**** Supplied material ****

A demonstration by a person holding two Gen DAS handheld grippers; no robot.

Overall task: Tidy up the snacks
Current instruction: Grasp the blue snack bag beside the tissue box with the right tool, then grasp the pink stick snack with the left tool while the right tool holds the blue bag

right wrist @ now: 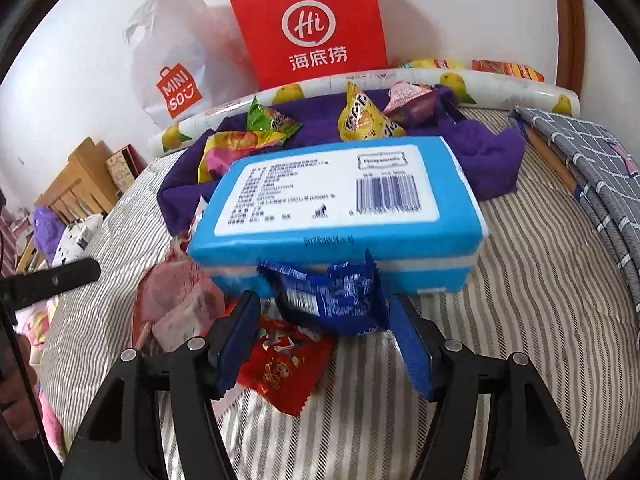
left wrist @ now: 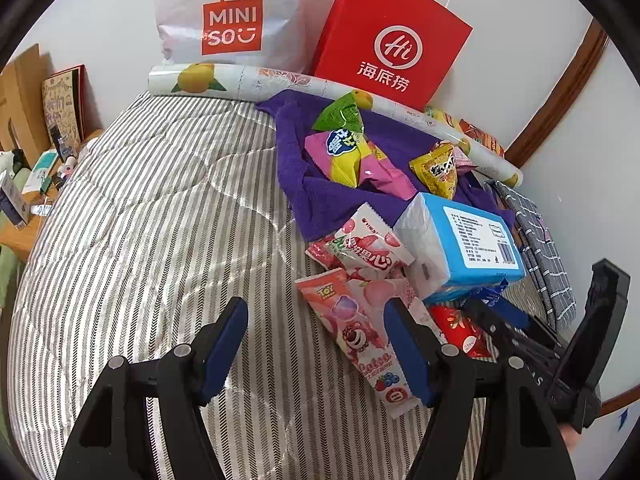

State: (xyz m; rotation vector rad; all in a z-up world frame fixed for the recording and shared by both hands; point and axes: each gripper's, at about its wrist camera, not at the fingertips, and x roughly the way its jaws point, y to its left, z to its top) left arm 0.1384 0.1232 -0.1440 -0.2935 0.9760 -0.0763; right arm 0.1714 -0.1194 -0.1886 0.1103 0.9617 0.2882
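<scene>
Snacks lie scattered on a striped bed cover. My left gripper (left wrist: pixel 316 344) is open just above the cover, with a pink Toy Story packet (left wrist: pixel 356 328) beside its right finger and no pad touching it. A strawberry packet (left wrist: pixel 372 248) lies just beyond. My right gripper (right wrist: pixel 326 336) stands open around a blue snack wrapper (right wrist: pixel 328 300) that lies against a blue tissue pack (right wrist: pixel 336 196). Its pads do not visibly press the wrapper. Under its left finger lies a red packet (right wrist: pixel 280 364). In the left wrist view the right gripper (left wrist: pixel 500 312) sits low beside the tissue pack (left wrist: pixel 460 240).
A purple cloth (left wrist: pixel 296 160) holds green, pink and yellow packets. Behind it lie a rolled lemon-print sheet (left wrist: pixel 240 80), a white Miniso bag (left wrist: pixel 232 20) and a red paper bag (left wrist: pixel 392 40) against the wall. A grey checked cloth (right wrist: pixel 592 156) lies at the right, and wooden furniture (left wrist: pixel 24 120) stands at the left.
</scene>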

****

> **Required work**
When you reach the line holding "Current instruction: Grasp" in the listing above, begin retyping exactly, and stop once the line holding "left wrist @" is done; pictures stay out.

> **Response to the task**
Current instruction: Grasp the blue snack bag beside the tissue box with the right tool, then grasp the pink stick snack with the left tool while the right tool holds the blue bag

right wrist @ now: 
left wrist @ now: 

No other output was requested.